= Twin City Sentinel =

Afternoon newspaper published in Winston-Salem, North Carolina

The Twin City Sentinel was the name of the afternoon newspaper published in Winston-Salem, North Carolina. The Sentinels masthead was dropped in 1985 when operations were absorbed into its sister paper, the morning Winston-Salem Journal.

Twin City derived from the fact that Winston and Salem began as separate cities.

One of the Sentinels most popular columns was "Ask SAM," a forum for readers to submit questions. "Ask SAM" debuted in 1966. Bill Williams, the first "Sam," answered readers' questions for over two decades.

When the Sentinel quit publishing, the column was moved over to the Journal. David Watson took over the column when it began appearing in the Journal in 1985, and the acronym SAM, which originally stood for "Sentinel Answer Man," was changed to "Straight-Answer Man."
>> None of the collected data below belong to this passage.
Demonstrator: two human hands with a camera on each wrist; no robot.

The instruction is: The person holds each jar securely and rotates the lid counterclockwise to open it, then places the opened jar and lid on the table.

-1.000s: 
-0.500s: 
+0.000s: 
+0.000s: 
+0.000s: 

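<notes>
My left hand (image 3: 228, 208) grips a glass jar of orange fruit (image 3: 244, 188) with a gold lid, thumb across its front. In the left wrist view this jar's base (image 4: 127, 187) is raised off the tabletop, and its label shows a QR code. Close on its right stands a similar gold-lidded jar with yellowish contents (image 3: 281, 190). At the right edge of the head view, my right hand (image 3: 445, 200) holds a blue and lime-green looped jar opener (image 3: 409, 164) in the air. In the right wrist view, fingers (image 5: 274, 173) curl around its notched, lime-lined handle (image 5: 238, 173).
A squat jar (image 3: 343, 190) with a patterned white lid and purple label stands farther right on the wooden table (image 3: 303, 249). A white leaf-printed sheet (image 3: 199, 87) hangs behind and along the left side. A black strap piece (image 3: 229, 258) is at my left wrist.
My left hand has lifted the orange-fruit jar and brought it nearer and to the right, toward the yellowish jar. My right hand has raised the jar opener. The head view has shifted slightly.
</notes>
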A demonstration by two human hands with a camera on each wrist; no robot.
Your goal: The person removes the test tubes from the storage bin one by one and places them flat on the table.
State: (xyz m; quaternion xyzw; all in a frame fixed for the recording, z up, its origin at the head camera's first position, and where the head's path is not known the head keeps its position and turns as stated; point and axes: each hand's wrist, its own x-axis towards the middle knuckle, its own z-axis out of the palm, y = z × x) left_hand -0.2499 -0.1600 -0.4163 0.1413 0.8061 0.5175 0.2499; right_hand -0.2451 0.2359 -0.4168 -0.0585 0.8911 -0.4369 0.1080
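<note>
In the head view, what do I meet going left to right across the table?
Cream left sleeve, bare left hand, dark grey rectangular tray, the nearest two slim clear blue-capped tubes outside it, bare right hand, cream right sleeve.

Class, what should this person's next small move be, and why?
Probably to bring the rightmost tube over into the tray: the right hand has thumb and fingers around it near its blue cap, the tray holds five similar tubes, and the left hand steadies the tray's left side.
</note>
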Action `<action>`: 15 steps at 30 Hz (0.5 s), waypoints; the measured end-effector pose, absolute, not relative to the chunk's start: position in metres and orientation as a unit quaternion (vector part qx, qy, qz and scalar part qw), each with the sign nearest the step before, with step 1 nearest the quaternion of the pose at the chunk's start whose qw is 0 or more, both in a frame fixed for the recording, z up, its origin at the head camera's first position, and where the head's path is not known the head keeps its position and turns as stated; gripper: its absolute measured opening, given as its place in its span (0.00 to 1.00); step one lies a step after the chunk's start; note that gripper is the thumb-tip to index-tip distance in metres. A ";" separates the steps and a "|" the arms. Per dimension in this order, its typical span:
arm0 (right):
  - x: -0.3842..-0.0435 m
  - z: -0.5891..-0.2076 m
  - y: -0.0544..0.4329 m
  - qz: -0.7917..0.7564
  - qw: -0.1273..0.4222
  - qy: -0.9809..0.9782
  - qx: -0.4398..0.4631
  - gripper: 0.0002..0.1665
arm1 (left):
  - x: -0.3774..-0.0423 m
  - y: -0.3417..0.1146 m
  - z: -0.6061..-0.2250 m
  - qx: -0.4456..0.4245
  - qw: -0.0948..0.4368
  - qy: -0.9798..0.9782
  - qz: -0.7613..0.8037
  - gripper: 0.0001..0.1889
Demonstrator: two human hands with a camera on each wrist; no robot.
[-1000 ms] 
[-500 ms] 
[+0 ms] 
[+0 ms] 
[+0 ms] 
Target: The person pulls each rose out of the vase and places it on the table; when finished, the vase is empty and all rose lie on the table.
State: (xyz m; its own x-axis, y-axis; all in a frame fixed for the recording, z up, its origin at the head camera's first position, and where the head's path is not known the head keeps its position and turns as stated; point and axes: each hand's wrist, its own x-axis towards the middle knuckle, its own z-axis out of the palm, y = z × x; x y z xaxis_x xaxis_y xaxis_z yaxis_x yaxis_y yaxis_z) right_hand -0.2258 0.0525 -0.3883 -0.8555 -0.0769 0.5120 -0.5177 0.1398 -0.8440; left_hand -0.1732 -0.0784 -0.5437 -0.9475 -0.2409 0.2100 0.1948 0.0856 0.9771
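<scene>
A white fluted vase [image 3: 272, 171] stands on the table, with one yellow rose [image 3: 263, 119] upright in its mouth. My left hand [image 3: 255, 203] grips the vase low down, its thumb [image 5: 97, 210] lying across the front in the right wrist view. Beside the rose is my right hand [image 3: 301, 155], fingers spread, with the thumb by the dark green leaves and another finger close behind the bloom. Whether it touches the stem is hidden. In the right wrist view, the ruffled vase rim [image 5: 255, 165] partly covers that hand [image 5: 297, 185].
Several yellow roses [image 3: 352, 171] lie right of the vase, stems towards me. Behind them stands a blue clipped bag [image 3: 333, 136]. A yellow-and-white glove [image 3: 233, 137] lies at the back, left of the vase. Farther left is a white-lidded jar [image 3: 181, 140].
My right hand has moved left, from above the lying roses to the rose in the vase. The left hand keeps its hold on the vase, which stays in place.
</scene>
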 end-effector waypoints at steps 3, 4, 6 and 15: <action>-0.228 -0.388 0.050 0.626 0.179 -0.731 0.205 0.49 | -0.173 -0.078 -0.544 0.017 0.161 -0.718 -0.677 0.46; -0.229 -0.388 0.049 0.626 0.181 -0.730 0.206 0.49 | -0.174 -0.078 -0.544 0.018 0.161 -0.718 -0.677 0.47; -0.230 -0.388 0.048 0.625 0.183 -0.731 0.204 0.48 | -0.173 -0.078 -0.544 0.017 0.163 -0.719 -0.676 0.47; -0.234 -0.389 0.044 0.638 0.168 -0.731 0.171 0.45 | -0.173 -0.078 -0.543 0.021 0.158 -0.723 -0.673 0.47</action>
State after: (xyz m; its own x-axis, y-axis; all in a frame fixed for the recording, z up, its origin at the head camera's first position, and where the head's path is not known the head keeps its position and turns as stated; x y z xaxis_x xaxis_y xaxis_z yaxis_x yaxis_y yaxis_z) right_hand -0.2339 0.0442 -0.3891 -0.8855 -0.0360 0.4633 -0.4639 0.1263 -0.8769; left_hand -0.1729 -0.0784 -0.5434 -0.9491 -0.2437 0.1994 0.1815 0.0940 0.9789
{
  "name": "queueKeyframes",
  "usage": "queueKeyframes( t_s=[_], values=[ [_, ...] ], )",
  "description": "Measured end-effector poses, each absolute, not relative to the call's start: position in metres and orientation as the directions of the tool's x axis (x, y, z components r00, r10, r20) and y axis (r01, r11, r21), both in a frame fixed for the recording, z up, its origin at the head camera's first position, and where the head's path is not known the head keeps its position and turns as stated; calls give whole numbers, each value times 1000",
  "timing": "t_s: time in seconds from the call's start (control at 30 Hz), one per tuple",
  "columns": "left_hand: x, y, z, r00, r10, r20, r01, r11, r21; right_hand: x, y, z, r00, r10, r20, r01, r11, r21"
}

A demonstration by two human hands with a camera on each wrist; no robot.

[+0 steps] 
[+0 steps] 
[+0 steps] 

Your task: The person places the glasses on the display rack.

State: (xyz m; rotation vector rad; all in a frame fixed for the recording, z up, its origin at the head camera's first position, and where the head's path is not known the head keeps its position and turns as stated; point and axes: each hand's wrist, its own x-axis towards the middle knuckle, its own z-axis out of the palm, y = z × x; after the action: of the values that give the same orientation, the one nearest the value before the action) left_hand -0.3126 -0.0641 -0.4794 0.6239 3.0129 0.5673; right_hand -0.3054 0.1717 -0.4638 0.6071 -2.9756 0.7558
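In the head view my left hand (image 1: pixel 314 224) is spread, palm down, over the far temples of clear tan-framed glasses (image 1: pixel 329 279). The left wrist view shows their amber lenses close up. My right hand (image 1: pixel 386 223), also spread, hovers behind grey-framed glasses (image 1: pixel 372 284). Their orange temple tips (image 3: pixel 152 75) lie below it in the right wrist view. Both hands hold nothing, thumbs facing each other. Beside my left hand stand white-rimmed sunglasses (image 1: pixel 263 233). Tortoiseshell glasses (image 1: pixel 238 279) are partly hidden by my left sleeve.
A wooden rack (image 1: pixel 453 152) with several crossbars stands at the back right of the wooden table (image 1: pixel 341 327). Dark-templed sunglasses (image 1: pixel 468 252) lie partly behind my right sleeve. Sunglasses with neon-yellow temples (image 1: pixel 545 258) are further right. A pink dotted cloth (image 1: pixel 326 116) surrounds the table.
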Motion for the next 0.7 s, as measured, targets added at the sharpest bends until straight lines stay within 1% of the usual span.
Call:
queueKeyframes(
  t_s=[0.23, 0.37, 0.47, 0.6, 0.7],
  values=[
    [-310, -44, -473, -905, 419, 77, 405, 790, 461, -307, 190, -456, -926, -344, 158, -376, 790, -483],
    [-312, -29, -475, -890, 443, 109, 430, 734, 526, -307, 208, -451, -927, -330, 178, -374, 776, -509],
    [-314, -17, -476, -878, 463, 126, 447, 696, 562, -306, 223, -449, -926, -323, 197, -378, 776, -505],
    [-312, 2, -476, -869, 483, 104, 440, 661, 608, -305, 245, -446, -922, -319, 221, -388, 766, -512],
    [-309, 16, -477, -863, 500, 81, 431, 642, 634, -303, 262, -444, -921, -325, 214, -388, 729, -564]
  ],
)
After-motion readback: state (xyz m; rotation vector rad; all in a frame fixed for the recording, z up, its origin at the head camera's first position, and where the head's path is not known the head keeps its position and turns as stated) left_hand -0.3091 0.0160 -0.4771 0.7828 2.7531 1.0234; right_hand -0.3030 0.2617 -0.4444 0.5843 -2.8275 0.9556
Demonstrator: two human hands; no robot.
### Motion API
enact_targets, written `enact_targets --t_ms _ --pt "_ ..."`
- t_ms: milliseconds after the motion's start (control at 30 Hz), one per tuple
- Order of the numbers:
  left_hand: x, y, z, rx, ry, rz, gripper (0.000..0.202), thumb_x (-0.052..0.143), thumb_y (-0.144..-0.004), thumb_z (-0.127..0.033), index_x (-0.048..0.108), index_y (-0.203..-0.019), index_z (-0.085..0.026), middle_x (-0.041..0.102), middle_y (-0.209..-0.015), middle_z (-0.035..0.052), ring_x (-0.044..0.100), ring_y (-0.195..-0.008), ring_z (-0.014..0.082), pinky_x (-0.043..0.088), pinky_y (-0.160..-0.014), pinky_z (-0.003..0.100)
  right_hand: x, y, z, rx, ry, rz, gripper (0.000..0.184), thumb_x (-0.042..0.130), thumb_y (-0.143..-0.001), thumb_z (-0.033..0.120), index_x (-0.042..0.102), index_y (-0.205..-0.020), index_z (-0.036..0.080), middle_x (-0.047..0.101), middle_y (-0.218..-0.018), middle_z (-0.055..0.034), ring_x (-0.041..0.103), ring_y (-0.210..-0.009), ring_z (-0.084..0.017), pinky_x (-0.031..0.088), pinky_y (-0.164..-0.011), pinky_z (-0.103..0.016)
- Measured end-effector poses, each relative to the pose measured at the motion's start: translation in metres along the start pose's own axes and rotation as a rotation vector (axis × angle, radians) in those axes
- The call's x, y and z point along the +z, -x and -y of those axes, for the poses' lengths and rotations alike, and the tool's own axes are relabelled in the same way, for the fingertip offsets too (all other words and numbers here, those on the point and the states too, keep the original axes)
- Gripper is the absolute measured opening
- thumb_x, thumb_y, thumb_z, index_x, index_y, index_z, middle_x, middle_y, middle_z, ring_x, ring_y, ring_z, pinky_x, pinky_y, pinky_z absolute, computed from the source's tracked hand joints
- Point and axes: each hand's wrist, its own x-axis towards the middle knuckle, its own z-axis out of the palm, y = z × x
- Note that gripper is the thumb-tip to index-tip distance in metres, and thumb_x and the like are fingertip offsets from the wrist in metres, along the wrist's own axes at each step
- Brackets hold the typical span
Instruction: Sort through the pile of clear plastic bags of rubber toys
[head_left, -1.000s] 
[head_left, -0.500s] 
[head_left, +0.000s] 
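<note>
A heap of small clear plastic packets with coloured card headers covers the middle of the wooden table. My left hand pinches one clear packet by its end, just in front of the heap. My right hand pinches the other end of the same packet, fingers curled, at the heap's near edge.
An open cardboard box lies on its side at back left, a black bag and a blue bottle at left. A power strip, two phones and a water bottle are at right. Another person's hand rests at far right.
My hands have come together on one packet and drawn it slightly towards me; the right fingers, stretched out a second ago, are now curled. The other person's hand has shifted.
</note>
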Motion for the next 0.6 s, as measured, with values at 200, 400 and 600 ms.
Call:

Watson continued writing the column until his death in March 2000. Journal editor Ronda Bumgardner picked up the column, and the acronym was changed again to "Straight-Answer Ma'am."

Deborah Sykes, a 25-year-old copy editor at The Sentinel, was raped, sodomized, and stabbed to death in a public park a few blocks from the newspaper's offices on the morning of August 10, 1984. Darryl Hunt was convicted of the crime, but cleared in 2004 on DNA evidence.